- [Exercise instructions] Your answer must be every line of the data that contains "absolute".

- [Data extract]
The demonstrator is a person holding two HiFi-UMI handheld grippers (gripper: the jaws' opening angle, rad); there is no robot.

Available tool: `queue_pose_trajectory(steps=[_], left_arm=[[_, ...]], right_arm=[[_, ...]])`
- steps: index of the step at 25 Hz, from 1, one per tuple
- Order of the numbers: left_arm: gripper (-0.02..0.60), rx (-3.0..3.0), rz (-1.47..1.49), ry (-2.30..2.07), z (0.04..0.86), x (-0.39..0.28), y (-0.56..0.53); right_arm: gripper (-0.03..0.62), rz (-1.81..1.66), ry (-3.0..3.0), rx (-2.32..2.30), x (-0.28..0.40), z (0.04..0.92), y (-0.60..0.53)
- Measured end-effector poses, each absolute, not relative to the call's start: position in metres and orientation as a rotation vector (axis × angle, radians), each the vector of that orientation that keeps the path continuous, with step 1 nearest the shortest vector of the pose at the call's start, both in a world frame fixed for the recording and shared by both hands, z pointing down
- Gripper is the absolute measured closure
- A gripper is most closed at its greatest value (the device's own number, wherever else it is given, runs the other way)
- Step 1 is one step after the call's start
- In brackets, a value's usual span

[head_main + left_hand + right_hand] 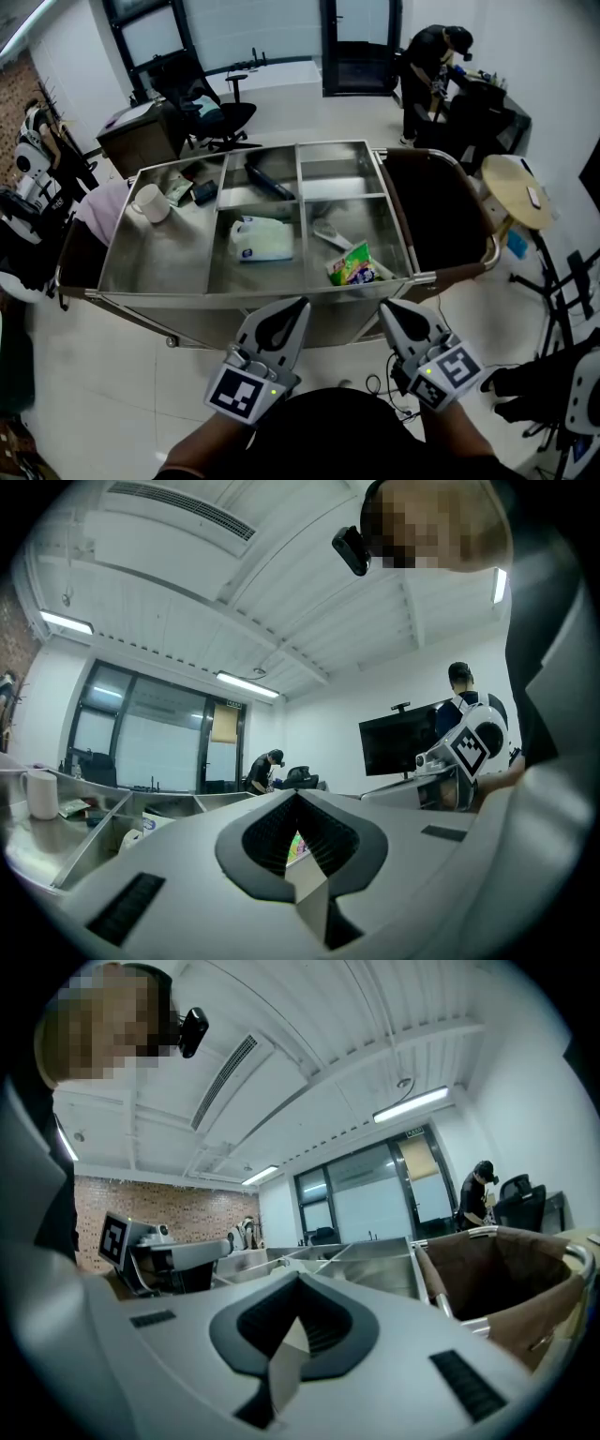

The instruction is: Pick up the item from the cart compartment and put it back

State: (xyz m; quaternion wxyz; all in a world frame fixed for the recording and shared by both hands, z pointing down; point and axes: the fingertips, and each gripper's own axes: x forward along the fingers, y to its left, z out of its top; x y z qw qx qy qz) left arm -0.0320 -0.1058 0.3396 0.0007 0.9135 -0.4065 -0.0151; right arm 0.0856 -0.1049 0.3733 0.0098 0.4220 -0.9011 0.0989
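A steel cart point(169, 296) stands crosswise just ahead of the person, divided into open compartments. In its large left compartment, at about ten o'clock in the head view, a white mug point(150, 202) sits upright. A small green packet point(178, 191) and a dark flat thing point(204, 192) lie just to the mug's right, near the far wall. In the far middle compartment, at twelve o'clock, a black tool point(269, 181) lies slantwise. The near middle compartment holds a white jug point(262, 240) on its side. In the near right compartment a white brush-like thing point(330, 234) lies beside a bright green snack bag point(350, 265), which leans at the front wall. A brown cloth bag point(436, 220) hangs open on the cart's right end, at two o'clock.

Both claws hover at six o'clock, just short of the cart's near rim and apart from everything in it. The left claw point(292, 311) points towards the jug's compartment. Its jaws meet at the tips with nothing between them point(298, 801). The right claw point(398, 311) points towards the snack bag's compartment, and its jaws are likewise pressed together and empty point(298, 1286). Every item lies in its compartment, none of them held.
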Motion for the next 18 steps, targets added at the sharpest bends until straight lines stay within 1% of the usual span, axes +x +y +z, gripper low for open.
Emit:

- [Written answer]
- Measured end-effector poses, each absolute, not relative to the call's start: position in metres and orientation as a rotation vector (axis × angle, radians), each the vector of that orientation that keeps the path continuous, with step 1 nearest the shortest vector of the pose at the call's start, both in a world frame fixed for the recording and shared by both hands, z pointing down
- Gripper is the absolute measured closure

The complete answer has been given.